Table of Contents
Journal of Signal Transduction
Volume 2012, Article ID 296450, 12 pages
Review Article

Focal Adhesion Kinases in Adhesion Structures and Disease

Department of Oral Biology, Indiana University School of Dentistry, DS241, 1121 W. Michigan Street, Indianapolis, IN 46202, USA

Received 23 March 2012; Revised 25 May 2012; Accepted 31 May 2012

Academic Editor: Donna Webb

Copyright © 2012 Pierre P. Eleniste and Angela Bruzzaniti. This is an open access article distributed under the Creative Commons Attribution License, which permits unrestricted use, distribution, and reproduction in any medium, provided the original work is properly cited.

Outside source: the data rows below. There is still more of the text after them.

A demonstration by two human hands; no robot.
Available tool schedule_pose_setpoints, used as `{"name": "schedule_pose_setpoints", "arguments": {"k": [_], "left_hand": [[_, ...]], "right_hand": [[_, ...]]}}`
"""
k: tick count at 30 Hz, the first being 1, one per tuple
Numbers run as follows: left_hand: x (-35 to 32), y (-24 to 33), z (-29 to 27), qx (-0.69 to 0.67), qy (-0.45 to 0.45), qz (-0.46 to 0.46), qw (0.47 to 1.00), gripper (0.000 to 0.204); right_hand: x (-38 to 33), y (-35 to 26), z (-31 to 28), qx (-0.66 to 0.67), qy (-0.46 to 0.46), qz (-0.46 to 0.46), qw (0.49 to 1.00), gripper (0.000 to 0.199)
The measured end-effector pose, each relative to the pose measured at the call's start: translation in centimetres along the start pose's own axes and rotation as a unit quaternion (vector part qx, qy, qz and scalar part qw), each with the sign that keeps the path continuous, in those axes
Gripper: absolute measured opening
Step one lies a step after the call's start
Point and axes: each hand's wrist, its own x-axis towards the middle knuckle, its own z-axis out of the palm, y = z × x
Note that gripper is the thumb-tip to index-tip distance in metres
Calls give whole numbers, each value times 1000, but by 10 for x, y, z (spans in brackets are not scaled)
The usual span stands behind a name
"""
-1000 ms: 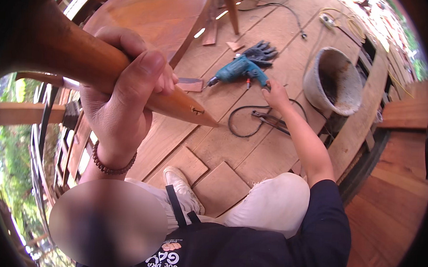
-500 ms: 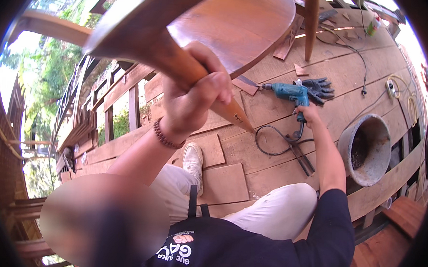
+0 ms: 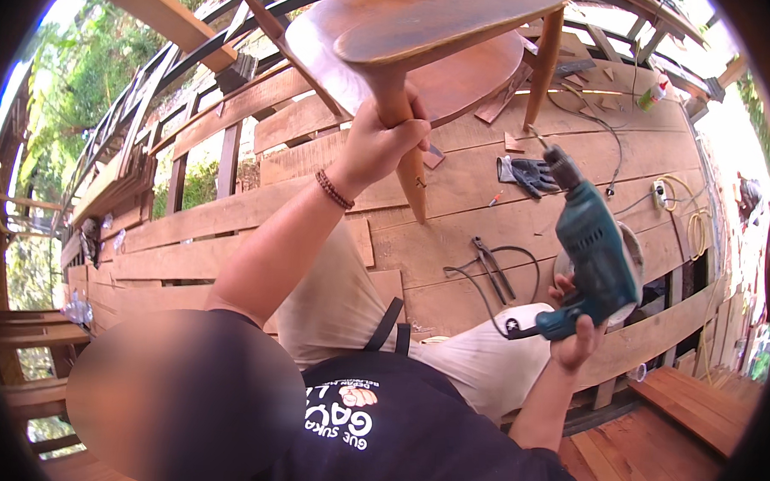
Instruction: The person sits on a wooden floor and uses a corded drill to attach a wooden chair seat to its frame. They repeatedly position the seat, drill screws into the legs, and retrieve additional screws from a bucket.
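Note:
My left hand [image 3: 385, 137] is wrapped round a tapered wooden chair leg [image 3: 415, 188], just below the curved armrest [image 3: 454, 29]. The chair's glossy brown seat [image 3: 487, 69] lies beyond it, and another leg [image 3: 543, 71] stands farther right. In my right hand [image 3: 577, 337] is a teal power drill [image 3: 593, 241], gripped by its handle and raised off the floor. A long bit [image 3: 537, 135] sticks out of its chuck, pointing up and away from me. The drill's cord trails from the handle toward the floor.
Pincers [image 3: 494, 269] with dark handles lie on the plank floor [image 3: 418, 259]. A dark work glove [image 3: 528, 176] is farther off. Behind the drill, a grey bucket [image 3: 632, 251] is partly hidden. An extension socket [image 3: 659, 194] with yellow cable is at the right. Gaps show between planks.
My right hand has lifted the drill off the floor beside the glove and brought it nearer, bit turned upward. My left hand still grips the chair leg, now farther from the camera.

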Motion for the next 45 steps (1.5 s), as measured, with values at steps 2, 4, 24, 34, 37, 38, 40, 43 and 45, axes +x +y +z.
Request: {"name": "schedule_pose_setpoints", "arguments": {"k": [2,4,24,34,37,38,40,43,45], "left_hand": [[-4,5,-7,27,-7,-43,999,11],[-2,15,-11,44,-47,-60,996,21],[25,-82,-57,-225,361,-302,853,85],[37,-94,-51,-304,366,-246,845,65],[36,-103,-60,-291,366,-245,849,65],[36,-107,-64,-281,372,-247,849,65],[37,-104,-60,-278,375,-248,849,65],[36,-99,-54,-289,372,-241,849,65],[36,-97,-53,-291,371,-235,850,65]], "right_hand": [[-7,-32,20,46,-44,72,995,75],[-14,-34,10,19,-69,144,987,75],[-45,-6,42,-5,-83,235,968,73],[-37,-1,45,-4,-92,240,966,70],[-35,0,48,2,-108,248,963,70],[-35,0,48,3,-110,249,962,70],[-34,-1,48,2,-111,247,963,70],[-34,1,50,6,-100,239,966,71],[-34,1,48,3,-100,237,966,71]]}}
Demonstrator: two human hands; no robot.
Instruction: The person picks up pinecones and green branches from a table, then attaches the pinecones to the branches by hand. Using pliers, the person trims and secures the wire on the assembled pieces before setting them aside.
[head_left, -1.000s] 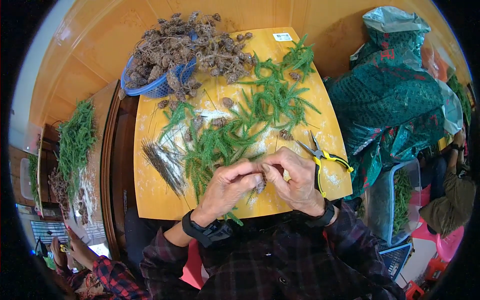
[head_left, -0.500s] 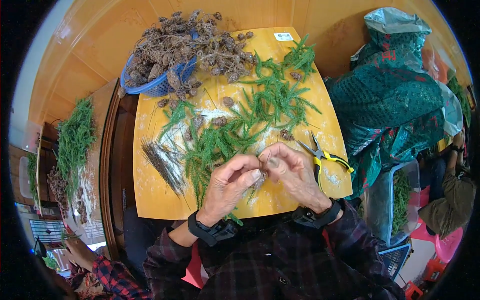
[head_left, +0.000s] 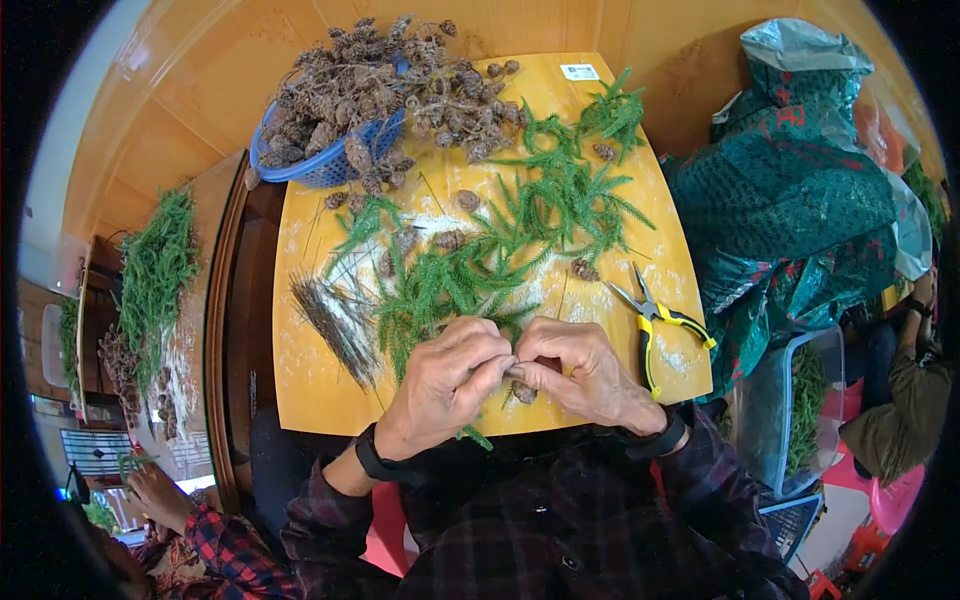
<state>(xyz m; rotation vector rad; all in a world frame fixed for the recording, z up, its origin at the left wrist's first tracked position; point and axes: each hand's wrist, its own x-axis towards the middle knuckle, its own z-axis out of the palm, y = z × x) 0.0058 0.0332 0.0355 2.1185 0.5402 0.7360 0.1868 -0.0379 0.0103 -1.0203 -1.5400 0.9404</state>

Cell adhesion to the extracellular matrix (ECM) is essential for cell migration, proliferation, and embryonic development. Cells can contact the ECM through a wide range of matrix contact structures such as focal adhesions, podosomes, and invadopodia. Although they are different in structural design and basic function, they share common remodeling proteins such as integrins, talin, paxillin, and the tyrosine kinases FAK, Pyk2, and Src. In this paper, we compare and contrast the basic organization and role of focal adhesions, podosomes, and invadopodia in different cells. In addition, we discuss the role of the tyrosine kinases, FAK, Pyk2, and Src, which are critical for the function of the different adhesion structures. Finally, we discuss the essential role of these tyrosine kinases from the perspective of human diseases.